EghtesadOnline: The foreign exchange market heated up again on Monday to post fresh records for the US dollar and other major currencies as they gained considerably against the plummeting rial. The dollar was traded for 156,790 rials in Tehran’s open market, another "super-resistance" level to be broken since the rial's freefall began six months ago.
The greenback gained close to 5% on the rial in late trading, according to Tehran Gold and Jewelry Union's website. The euro was traded for 183,890 rials and the British pound changed hands for 204,920 rials. On the Website Sana, which records the average daily currency trade across the exchange bureaux, the dollar's exchange rate was 143, 104. Sana's rate tends to be lower than the open market's as it leans heavily on the secondary market.
According to the Central Bank of Iran, only 3% of the currency trade takes place on the open market and in the form of banknotes, with the rest being conducted through the secondary market where rates are negotiated among exporters and importers.
In order to stem the rial's decline the CBI has authorized the import of currency and gold bars by all individuals, Financial Tribune reported.

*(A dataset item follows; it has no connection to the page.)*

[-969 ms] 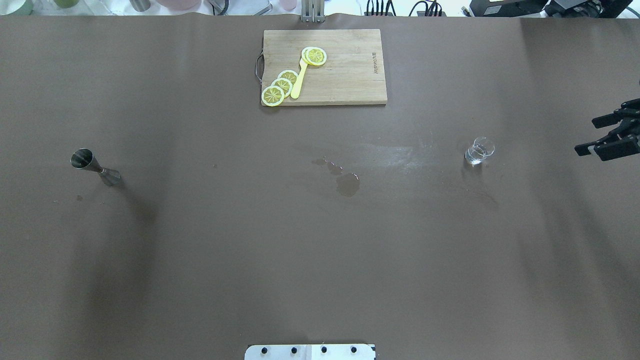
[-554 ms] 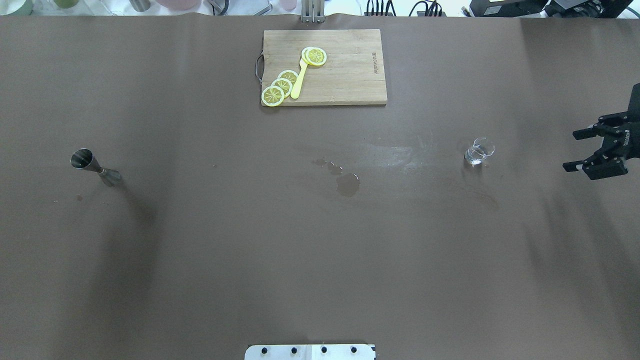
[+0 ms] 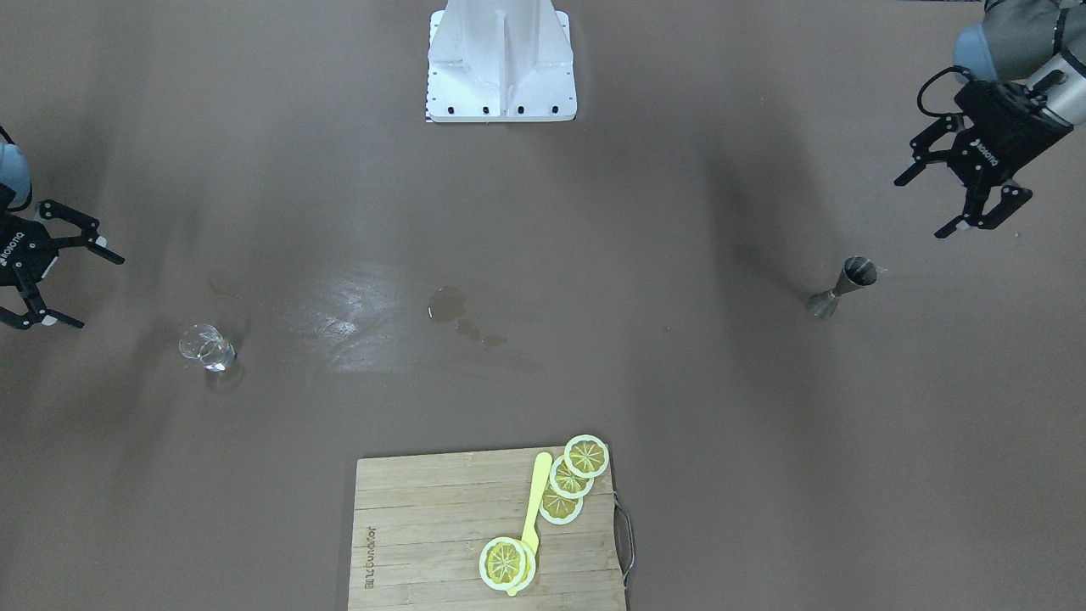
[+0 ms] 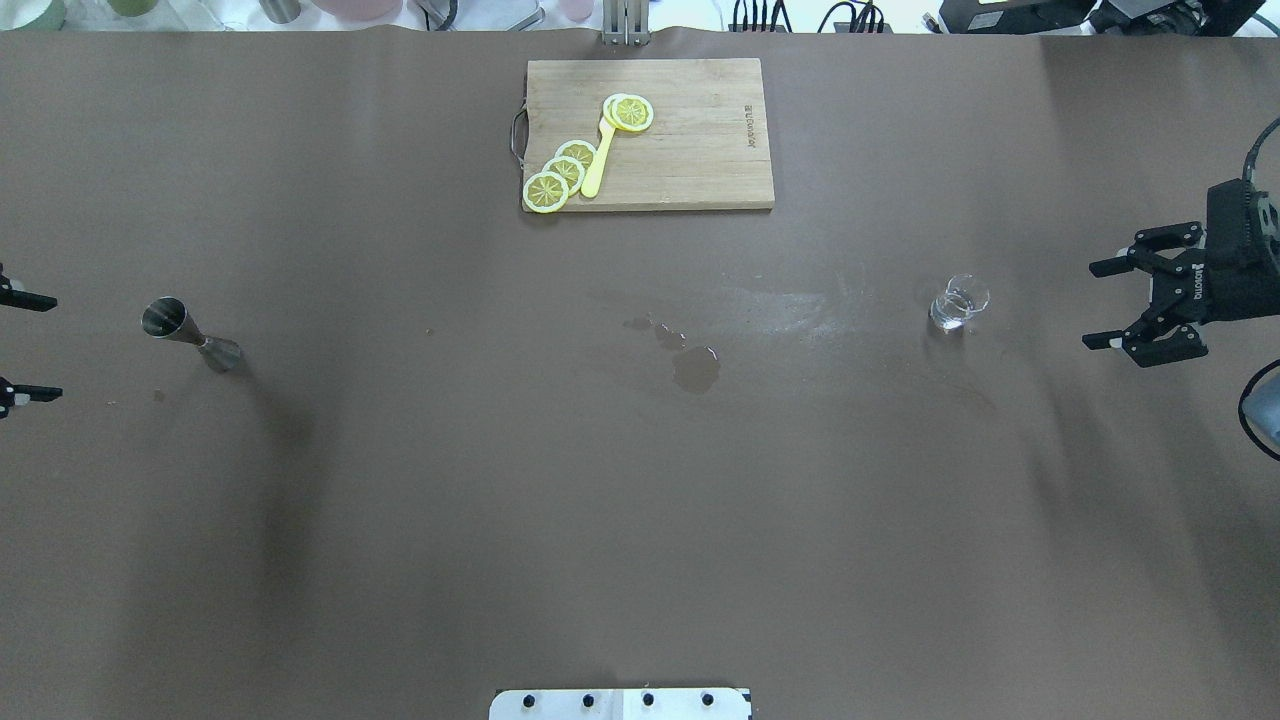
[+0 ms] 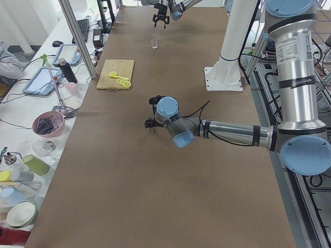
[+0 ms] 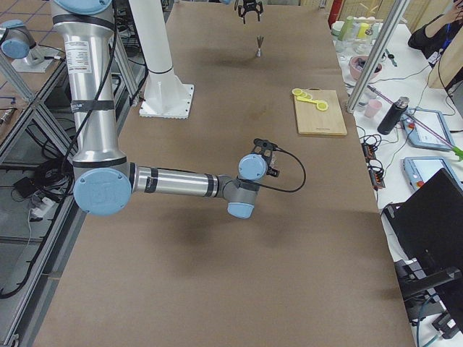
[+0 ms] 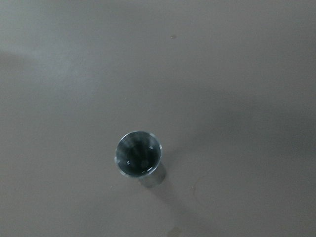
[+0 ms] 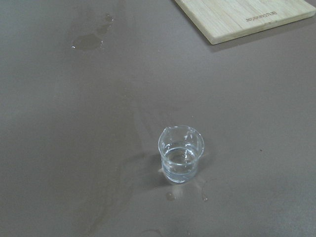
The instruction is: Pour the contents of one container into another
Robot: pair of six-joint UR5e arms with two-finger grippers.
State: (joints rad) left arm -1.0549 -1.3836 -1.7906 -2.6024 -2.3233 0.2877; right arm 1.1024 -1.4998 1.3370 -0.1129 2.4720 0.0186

CBI Governor Abdolnaser Hemmati said on Saturday that since the bank allowed the import of hard currency by currency exchange houses and other natural and legal persons, the flow of banknotes into the country has been growing.
He added that the CBI is keeping a watch on the market and will inject hard currency if need be.
Hemmati attended a meeting with members of the Majlis Planning and Budgetary Commission on Monday. He told the MPs that until September 14 $22.7 billion had been earned in non-oil exports and called for the money to be repatriated (by exporters) to the country's "economic cycle."
He emphasized that exporters should either present their forex earnings on the secondary market or undertake imports with the foreign currency.
Exporters complain that with Iran's foreign banking relations facing colossal challenges due to the US sanctions, they cannot simply meet the 3-month deadline to repatriate their foreign earnings as required by the CBI.
According to Hemmati, since implementation of the new forex policies on August 6, up until Sep.21, roughly €2 billion was sold in the secondary market through the online forex system Nima.
Some non-oil exporters, including petrochemical firms mostly owned by the government or semi-state entities–have been accused of withholding hard currency earnings from the secondary market and for rates to climb further.
In a speech this month President Hassan Rouhani harshly criticized the practice which he said is tantamount to "treachery".
On Monday, the benchmark Bahar Azadi gold coin entered uncharted territory and sold for 47.51 million rials, to score a hat trick in the currency, stock and gold market and attain an all time high.
Volatility in the currency and gold markets further intensified after US President Donald Trump announced in May that he is pulling out of the multilateral nuclear deal Iran signed with world powers in 2015.